Despertó en la mañana, en
su lecho, con el molesto pitido de la alarma del despertador, a centímetros escasos
de su cabeza, en la mesilla de noche.
Un lunes. Una mañana de
invierno. Las seis de la mañana. Fuera el ruido de la lluvia cayendo copiosamente.
Lo que para cualquier mortal que se precie, sería un amanecer espantoso.
Tenía un trabajo de profesor,
que le encantaba. Era su pasión, era para lo que había nacido. Pero no por ello
le hacía ni pizca de gracia tener que madrugar.

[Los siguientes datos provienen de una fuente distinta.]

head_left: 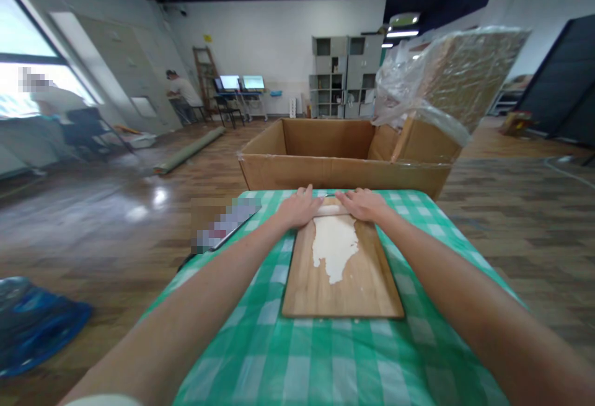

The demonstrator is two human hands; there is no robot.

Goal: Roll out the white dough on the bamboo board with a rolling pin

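Note:
Both arms reach out over a wooden cutting board [344, 302] at the far part of the table. My left hand [301, 206] is closed on the left end of a pale rolling pin [331, 210], and my right hand [365, 204] grips its right end. The pin lies crosswise near the board's far end. From under it toward me spreads a thin, flat sheet of white dough [334, 246] with ragged edges. The handles of the pin are hidden by my hands.
A green and white checked cloth [307, 359] covers the table. At its left edge lies a flat object [230, 223], partly blurred out. Beyond the table stands a large open cardboard box [334, 172]. Blue plastic [41, 325] lies at left; two people sit farther back.

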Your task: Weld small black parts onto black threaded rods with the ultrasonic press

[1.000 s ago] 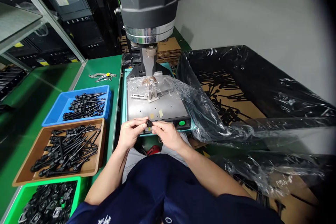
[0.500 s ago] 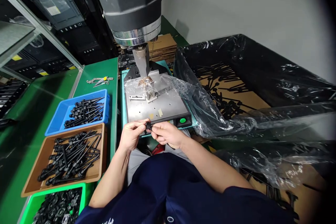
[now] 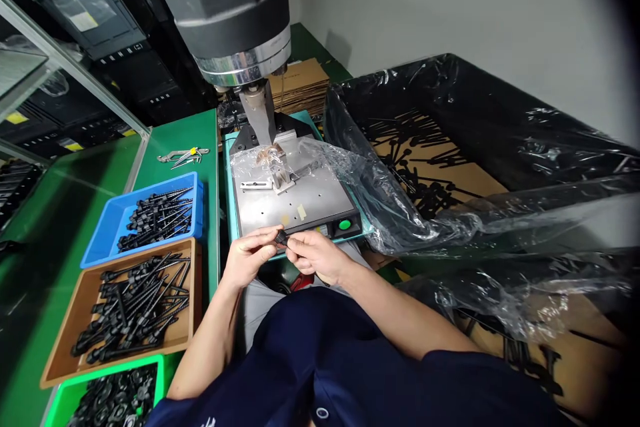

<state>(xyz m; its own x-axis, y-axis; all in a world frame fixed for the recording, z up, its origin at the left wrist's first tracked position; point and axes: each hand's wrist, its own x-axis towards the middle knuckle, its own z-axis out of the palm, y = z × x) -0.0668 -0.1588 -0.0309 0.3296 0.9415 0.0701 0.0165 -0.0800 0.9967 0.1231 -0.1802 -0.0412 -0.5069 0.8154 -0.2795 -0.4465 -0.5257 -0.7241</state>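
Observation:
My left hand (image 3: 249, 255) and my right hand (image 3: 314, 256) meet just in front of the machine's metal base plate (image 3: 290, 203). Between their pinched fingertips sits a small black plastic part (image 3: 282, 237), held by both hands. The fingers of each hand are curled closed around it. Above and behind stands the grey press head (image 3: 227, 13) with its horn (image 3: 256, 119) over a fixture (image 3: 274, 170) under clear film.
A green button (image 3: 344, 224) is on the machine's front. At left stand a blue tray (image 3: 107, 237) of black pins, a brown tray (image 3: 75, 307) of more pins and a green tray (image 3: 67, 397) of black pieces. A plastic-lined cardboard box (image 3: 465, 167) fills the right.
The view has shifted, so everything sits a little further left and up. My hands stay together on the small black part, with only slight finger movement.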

Ella, a su lado en el lecho,
con la cabeza apoyada en el velludo pecho de él, dejándose mecer por el vaivén de
su pecho al respirar.
Trabaja como enfermera,
y en par de horas comenzaba su turno hasta el mediodía en el centro de salud. Amaba
su profesión, pero de ahí a salir de la calidez de la cama en una mañana así, había
un trecho.
Pero una mirada de sus ojos
castaños cuando se encontraban unos instantes, en ese café, con el que despertaban
cada mañana, servido en una taza de caricias, endulzado con un beso que hacía dulce,
hasta el más amargo de los amaneceres.